### WHAT YOU WILL DO
Begin the copy at the line containing "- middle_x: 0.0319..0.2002" in the data below and end it at the line containing "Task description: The", keeping each line exact and leaving out pictures.
- - - -
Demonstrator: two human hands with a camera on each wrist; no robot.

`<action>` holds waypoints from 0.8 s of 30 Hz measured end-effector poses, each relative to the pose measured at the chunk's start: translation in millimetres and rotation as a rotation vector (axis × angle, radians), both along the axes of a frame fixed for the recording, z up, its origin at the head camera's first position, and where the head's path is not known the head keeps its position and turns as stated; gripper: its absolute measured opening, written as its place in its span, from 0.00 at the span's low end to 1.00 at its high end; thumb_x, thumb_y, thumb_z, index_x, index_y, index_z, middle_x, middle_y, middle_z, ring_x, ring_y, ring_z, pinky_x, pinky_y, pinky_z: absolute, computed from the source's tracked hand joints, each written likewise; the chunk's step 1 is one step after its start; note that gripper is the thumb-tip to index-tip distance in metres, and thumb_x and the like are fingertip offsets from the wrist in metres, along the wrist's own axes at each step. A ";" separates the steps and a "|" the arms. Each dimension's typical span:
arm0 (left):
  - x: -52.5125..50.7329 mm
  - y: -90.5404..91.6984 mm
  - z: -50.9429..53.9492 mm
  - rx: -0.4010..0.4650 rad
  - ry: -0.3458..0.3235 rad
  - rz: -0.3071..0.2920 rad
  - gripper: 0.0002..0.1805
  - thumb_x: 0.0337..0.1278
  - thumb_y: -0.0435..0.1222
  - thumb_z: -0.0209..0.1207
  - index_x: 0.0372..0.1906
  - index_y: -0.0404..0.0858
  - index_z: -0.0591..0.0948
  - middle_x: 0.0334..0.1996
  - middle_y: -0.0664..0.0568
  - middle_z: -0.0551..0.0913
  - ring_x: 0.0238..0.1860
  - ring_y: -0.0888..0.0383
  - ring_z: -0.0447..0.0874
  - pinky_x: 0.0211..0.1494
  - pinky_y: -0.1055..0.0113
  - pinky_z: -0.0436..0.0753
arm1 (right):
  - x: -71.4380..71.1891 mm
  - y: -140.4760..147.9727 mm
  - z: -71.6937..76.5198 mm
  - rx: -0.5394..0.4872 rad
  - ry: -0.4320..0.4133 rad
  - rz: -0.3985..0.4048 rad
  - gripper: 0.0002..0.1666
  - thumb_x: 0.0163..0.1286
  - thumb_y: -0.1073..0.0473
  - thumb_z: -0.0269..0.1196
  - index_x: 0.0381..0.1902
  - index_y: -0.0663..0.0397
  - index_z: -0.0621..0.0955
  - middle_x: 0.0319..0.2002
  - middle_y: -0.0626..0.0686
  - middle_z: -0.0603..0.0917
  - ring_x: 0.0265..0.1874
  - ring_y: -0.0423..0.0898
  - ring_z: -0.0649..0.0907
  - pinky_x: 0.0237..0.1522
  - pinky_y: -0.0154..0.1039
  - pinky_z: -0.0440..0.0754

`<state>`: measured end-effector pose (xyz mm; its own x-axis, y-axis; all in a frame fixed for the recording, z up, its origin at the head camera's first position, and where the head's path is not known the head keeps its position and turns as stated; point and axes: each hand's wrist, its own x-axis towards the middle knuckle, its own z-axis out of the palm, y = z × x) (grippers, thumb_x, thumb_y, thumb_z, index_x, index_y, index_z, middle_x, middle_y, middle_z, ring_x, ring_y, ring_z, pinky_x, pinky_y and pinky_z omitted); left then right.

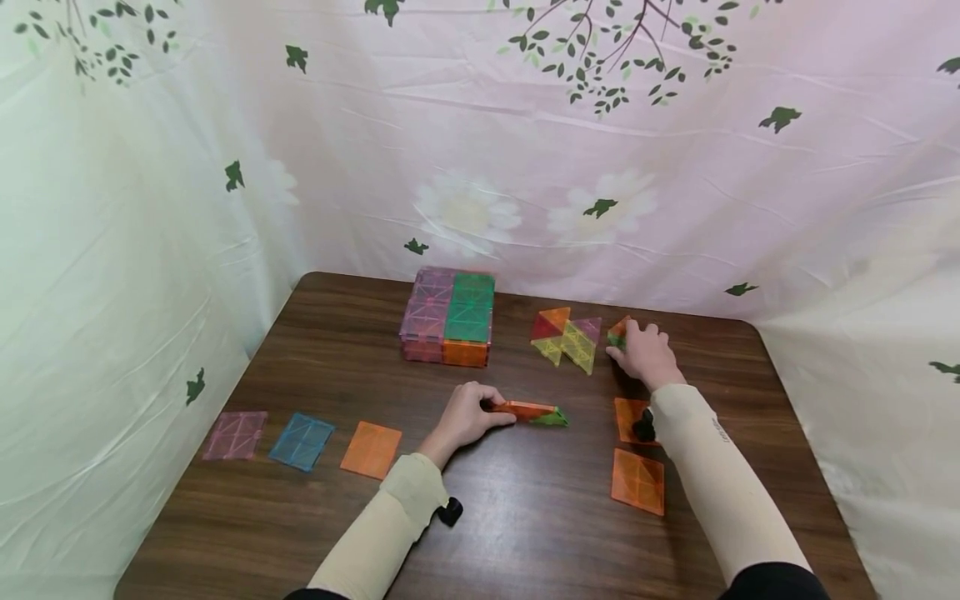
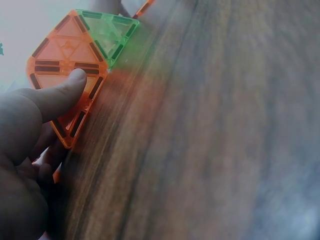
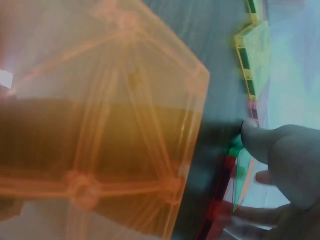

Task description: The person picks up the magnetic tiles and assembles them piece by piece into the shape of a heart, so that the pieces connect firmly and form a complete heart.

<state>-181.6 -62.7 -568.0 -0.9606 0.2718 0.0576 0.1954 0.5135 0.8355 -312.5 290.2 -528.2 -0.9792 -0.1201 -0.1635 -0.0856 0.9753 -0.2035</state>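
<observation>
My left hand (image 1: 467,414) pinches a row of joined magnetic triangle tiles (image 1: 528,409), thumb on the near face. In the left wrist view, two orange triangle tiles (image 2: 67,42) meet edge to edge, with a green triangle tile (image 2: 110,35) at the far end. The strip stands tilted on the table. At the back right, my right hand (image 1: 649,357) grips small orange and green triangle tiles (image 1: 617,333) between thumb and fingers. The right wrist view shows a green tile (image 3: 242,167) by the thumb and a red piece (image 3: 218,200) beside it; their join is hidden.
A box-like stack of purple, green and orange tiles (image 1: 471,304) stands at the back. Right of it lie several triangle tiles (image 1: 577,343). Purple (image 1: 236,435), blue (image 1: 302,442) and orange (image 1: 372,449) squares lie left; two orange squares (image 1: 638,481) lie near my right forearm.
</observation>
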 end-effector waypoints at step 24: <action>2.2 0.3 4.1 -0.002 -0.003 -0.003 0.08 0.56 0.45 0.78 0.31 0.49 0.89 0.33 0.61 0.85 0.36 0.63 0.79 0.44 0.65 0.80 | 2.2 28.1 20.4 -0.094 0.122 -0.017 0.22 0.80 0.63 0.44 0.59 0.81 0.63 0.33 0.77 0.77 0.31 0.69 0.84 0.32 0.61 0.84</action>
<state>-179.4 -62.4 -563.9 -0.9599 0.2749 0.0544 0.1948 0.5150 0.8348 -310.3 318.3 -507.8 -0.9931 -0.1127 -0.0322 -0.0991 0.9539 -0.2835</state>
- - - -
### FINISHED TASK
  - middle_x: 0.0319..0.2002
  - middle_y: -0.0626..0.0686
  - middle_z: -0.0603..0.0917
  - ring_x: 0.0265..0.1874
  - ring_y: -0.0423..0.0898
  - ring_z: -0.0649..0.0907
  - pinky_x: 0.0237..0.1522
  - pinky_y: -0.0154..0.1039
  - pinky_z: -0.0440..0.0754

`<state>`: measured end-effector pose (xyz mm; its own x-axis, y-axis; all in a frame fixed for the recording, z up, its origin at the head camera's first position, and where the head's path is not known the head keeps its position and turns as stated; point and axes: each hand's wrist, its own x-axis towards the middle knuckle, its own z-axis out of the palm, y = z × x) (grippers, thumb_x, thumb_y, thumb_z, index_x, index_y, index_z, middle_x, middle_y, middle_z, ring_x, ring_y, ring_z, pinky_x, pinky_y and pinky_z omitted); left then right.


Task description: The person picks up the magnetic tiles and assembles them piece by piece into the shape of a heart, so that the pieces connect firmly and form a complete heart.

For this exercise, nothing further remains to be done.